Rescue The Princess
Description
Several days ago, a beast caught a beautiful princess and the princess was put in prison. To rescue the princess, a prince who wanted to marry the princess set out immediately. Yet, the beast set a maze. Only if the prince find out the maze’s exit can he save the princess.
Input
The first line is an integer T(1 <= T <= 100) which is the number of test cases. T test cases follow. Each test case contains two coordinates A(x1,y1) and B(x2,y2), described by four floating-point numbers x1, y1, x2, y2 ( |x1|, |y1|, |x2|, |y2| <= 1000.0).
Output
For each test case, you should output the coordinate of C(x3,y3), the result should be rounded to 2 decimal places in a line.
Sample Input
4
-100.00 0.00 0.00 0.00
0.00 0.00 0.00 100.00
0.00 0.00 100.00 100.00
1.00 0.00 1.866 0.50
Sample Output
(-50.00,86.60) (-86.60,50.00) (-36.60,136.60) (1.00,1.00)
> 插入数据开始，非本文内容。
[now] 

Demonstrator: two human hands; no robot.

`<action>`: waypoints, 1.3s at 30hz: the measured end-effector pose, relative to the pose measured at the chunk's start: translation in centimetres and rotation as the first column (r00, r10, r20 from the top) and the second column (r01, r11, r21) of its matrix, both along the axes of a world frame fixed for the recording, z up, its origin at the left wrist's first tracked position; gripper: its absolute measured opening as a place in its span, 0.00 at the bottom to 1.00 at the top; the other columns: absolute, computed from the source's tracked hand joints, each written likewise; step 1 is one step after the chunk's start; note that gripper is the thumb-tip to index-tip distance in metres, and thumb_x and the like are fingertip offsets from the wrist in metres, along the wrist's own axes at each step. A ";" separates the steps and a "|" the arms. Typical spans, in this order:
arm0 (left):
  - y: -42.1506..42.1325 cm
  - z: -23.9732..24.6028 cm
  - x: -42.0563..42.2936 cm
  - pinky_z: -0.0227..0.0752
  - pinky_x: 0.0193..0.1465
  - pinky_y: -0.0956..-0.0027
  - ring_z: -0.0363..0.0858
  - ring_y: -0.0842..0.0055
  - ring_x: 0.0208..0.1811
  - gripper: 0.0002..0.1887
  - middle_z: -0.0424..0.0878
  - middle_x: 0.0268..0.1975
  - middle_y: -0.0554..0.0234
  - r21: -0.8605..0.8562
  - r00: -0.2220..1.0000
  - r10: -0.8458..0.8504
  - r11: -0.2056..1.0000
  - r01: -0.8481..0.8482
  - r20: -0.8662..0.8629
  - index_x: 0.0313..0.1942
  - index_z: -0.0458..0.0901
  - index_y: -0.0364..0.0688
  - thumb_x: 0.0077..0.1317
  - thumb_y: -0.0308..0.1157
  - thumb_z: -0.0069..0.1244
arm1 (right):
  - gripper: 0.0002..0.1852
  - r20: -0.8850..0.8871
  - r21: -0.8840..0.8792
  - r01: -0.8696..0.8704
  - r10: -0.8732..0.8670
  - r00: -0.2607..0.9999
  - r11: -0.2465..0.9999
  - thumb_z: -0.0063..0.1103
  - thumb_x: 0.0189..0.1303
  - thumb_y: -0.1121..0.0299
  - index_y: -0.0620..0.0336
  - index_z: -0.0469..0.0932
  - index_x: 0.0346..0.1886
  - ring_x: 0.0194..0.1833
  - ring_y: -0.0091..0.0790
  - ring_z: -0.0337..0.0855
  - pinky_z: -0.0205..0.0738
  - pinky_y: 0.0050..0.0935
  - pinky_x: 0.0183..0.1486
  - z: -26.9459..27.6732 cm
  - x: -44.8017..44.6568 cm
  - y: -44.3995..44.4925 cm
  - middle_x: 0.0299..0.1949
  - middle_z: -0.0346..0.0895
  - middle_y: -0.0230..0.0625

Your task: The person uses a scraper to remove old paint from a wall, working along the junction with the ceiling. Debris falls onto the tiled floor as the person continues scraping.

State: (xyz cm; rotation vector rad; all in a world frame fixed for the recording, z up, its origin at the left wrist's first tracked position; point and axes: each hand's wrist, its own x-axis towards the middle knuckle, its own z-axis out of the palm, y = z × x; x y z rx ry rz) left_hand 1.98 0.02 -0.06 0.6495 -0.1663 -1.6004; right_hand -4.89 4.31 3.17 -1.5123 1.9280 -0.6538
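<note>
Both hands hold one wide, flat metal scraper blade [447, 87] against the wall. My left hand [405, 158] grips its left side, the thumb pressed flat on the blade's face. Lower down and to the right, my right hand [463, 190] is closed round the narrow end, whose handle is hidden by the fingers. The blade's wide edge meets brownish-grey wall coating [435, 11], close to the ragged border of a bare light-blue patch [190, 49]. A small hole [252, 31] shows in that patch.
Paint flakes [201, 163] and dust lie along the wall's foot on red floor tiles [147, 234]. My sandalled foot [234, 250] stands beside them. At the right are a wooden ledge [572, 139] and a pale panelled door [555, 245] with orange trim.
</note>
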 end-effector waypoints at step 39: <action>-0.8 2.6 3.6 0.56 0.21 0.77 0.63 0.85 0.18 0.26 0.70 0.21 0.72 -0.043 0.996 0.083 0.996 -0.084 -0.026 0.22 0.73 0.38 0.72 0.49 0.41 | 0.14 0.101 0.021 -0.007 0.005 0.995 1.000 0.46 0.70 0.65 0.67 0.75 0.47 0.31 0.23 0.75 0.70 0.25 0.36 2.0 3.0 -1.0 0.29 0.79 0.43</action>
這道題題意,已知兩個點,求逆時針方向的正三角形的另一個點的座標;
我的思路是利用三角函式,和庫函式直接求解,
1 #include<stdio.h>
2 #include<math.h>
3 #include<string.h>
4 #define PI 3.1415926
5 int main()
6 {
7 int T;
8 double R,x[3],y[3],len;
9 scanf("%d",&T);
10 while(T--)
11 {
12 scanf("%lf%lf%lf%lf",&x[0],&y[0],&x[1],&y[1]);
13 R=atan2(y[1]-y[0],x[1]-x[0]);
14 len=sqrt((y[1]-y[0])*(y[1]-y[0])+(x[1]-x[0])*(x[1]-x[0]));
15 x[2]=x[0]+len*cos(R+PI/3);
16 y[2]=y[0]+len*sin(R+PI/3);
17 printf("(%.2lf,%.2lf)\n",x[2],y[2]);
18 }
19 return 0;
20 }
首先,根據已知的兩個點求斜率R=tan;然後是等邊三角形的邊長 len,因為本題是逆時針旋轉的,所以可以在第一個點的基礎上再逆時針旋轉60°,若以A點為原點的話,所求點的座標為(len*cos(R+PI/3),len*sin(R+PI/3))這是相對座標,然後要記得要加上A是座標,才是絕對座標;
下面是第二種解法:
向量的旋轉
實際做題中我們可能會遇到很多有關及計算幾何的問題,其中有一類問題就是向量的旋轉問題,下面我們來具體探討一下有關旋轉的問題
首先我們先把問題簡化一下,我們先研究一個點繞另一個點旋轉一定角度的問題。已知A點座標(x1,y1),B點座標(x2,y2),我們需要求得A點繞著B點旋轉θ度後的位置。
A點繞B點旋轉θ角度後得到的點,問題是我們要如何才能得到A' 點的座標。(向逆時針方向旋轉角度正,反之為負)研究一個點繞另一個點旋轉的問題,我們可以先簡化為一個點繞原點旋轉的問題,這樣比較方便我們的研究。之後我們可以將結論推廣到一般的形式上。
令B是原點,我們先以A點向逆時針旋轉為例,我們過A' 做AB的垂線,交AB於C,過C做x軸的平行線交過A' 做x軸的垂線於D。過點C做x軸的垂線交x軸於點E。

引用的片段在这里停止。